(UPDATED*) Jerusalem Post, AP, etc: What, more fossil teeth?! Now they say H. sapiens in Israel 400,000 yrs ago
A few outlets, chiefly including the AP with its huge reach and the Jerusalem Post and with many other outlets following along from afar, have yet more news of old teeth of humans, or near-humans. A Tel Aviv University team believes that a few teeth it found in a cave near the Israeli community of Rosh Ha’ayin are up to 400,000 years old or so and look very much like they are from early Homo sapiens.
If that’s right, they are older than any such remains found in Africa, which is generally presumed to be where our species first arose. The implications are clear – either we all do date back to that African origin and the evidence just has not been found yet, or it may have been in Middle Eastern Eurasia somewhere.

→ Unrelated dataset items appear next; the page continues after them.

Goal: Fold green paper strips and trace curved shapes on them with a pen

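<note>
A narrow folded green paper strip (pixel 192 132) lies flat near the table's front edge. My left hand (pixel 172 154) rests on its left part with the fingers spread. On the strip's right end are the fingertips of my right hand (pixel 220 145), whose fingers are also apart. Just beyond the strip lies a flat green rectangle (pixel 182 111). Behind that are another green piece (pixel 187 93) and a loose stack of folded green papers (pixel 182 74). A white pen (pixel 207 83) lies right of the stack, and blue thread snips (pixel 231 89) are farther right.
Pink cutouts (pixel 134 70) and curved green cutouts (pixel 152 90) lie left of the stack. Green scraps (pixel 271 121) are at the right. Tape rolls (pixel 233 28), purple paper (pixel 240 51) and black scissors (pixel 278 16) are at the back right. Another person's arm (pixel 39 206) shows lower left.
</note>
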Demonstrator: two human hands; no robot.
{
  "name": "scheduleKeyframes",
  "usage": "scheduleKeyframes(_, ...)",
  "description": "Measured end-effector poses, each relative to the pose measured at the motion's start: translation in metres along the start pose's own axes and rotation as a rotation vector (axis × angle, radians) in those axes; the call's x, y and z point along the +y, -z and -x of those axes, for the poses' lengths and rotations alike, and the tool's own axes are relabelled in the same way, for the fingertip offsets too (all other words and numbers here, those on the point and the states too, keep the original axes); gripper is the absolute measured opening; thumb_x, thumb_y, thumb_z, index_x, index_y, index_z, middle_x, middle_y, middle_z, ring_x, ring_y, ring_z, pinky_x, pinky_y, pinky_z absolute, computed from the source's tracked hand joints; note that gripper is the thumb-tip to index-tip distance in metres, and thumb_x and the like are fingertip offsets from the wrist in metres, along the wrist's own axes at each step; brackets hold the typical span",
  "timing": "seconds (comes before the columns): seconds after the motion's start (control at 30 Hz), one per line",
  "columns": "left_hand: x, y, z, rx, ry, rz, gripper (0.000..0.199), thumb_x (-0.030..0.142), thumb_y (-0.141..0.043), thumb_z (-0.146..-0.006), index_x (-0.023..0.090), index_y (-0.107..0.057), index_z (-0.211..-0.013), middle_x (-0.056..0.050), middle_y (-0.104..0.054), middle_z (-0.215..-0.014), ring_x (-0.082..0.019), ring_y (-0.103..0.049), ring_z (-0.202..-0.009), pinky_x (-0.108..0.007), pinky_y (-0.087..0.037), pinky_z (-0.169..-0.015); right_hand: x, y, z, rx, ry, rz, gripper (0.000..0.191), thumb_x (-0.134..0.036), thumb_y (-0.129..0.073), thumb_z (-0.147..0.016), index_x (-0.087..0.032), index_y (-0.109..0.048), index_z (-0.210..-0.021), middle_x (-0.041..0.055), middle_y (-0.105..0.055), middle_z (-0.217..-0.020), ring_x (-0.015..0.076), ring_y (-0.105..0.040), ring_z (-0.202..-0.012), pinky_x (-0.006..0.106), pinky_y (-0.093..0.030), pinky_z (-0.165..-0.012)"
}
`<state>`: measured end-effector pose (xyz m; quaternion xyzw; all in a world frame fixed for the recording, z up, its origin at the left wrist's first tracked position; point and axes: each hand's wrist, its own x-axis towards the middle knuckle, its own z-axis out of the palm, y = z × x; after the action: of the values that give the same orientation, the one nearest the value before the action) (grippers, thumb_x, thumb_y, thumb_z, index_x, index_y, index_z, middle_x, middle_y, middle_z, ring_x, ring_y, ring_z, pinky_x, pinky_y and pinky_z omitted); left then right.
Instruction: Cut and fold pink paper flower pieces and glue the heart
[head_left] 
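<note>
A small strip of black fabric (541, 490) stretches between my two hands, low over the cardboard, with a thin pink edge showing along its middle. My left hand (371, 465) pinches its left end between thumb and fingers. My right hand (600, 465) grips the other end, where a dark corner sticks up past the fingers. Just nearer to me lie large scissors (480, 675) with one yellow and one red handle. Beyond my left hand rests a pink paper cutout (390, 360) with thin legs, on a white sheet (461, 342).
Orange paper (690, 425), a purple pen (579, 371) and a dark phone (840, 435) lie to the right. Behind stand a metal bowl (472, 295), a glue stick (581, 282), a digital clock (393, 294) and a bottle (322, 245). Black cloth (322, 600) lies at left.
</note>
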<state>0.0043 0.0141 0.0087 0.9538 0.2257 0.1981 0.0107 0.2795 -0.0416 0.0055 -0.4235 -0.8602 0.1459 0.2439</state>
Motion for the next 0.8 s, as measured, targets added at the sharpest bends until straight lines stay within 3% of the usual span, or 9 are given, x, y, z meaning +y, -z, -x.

It is hard from the first rush of news to find any extensive reporting, with info apparently nearly all from the discovery team. Thus there are general pronouncements on possible rewrites in store for the standard story of the evolution of modern humans, but not much on what other scholars think of the evidence. As this comes so shortly after news of another tooth, from more recent near human in Siberia, reporters who don’t put this news in context of that are doing no service to their readers.
Stories (so far):
- Jerusalem Post - Judy Siegel-Itzkovich: Homo sapiens lived in Eretz Yisrael 400,000 years ago ; Is it odd to use the historic term for the land of Israel, dating from before it was a state? But the story does explicitly say right off that these remains long, long predate the residence of Jews.
- AP – Daniel Estrin: Researchers: Ancient human remains found in Israel ; Right in the lede: “…could upset theories of the origin of humans.” That theory is pretty robust in general and flexible in detail – Australopithecines and then Homo, mostly in Africa, just us left. To “upset theory” implies something more fundamental than a geographic expansion of the homeland to the nearby Mideast, one thinks. It would appear more sensible to say this could force adjustment of the theory.
- Wired/Laelaps blog – Brian Switek: A Fistful of Teeth – Do the Qesem Cave Fossils Really change Our Understanding of Human Evolution? Hallelujah. Switek, being a paleontology specialist, applied his skeptical expertise. He also provides his own roundup of some of the initial and unmoored coverage of this news. He read the actual paper and reports that its conclusions provide little to merit the sensational coverage this is receiving. It’s not even sure that there teeth are not from a Neanderthal or closely related population. But the angle of rewriting evolution is too good for other reporters to pass up. Back to that, below.
- Adelaide Now / Advertiser: Matthew Kalman: Can a tooth change our history of man? ;
- Pravda - Fossilised tooth changes human history ; Looks like rewrite, and a bold one: “…sends the history book of Homo sapiens out of the window.” Uh huh. One notes that Pravda has the story on a webpage also alerting us to the sudden popularity of southern Russia among aliens. UFOs all over the place.
- Catholic Online: New fossil discovery may change everything known on primitive man ; Yet, the very same story does quote an outside authority who says whether this is modern man is far from clear.
Daily Mail (UK) Matthew Kalman: Did first humans come out of Middle East and not Africa? Israeli discovery forces scientists to re-examine evolution of modern man ; Fortunately, the Mail provides a map. This site is not so far from Ethiopia, where previous H. sap fossils of great age have been found. Interesting. Paradigms however may not be shaking yet.- AFP – World’s oldest human remains claimed in Israel ;
*UPDATE – As seen in comments, and thank you to reader Michelle Sipics, Carl Zimmer at his The Loom blog has also waded into this news burst, baffled by its existence.
I can find no press release. Switek does provide in his story at Wired a link to the journal and the abstract – I had looked and been unable to locate it, so thank you very much. The abstract, at least, says or so much as hints nothing about upsetting the theory of human evolution.
- Charlie Petit
December 29th, 2010 at 1:00 pm
One tooth? That’s all they got? Human evolution was my beat for many years, long enough to know that a good number of one-tooth-based claims turn out to be wrong.
Either the tooth is not of the species claimed or the dating–by far the trickiest part of many paleoanthropological interpretations–is wrong.
December 29th, 2010 at 1:37 pm
Carl Zimmer’s done a pretty good job of taking this apart.
http://blogs.discovermagazine.com/loom/2010/12/29/oldest-homo-sapiens-fossil-journalistic-vaporware/
Love the ‘vaporware’ metaphor as well.
December 29th, 2010 at 2:43 pm
Hi Boyce – No, they have half a dozen teeth or so. Not all from the same specimen, it appears. But it still does look like fairly scrappy evidence behind such a news burst as this has triggered.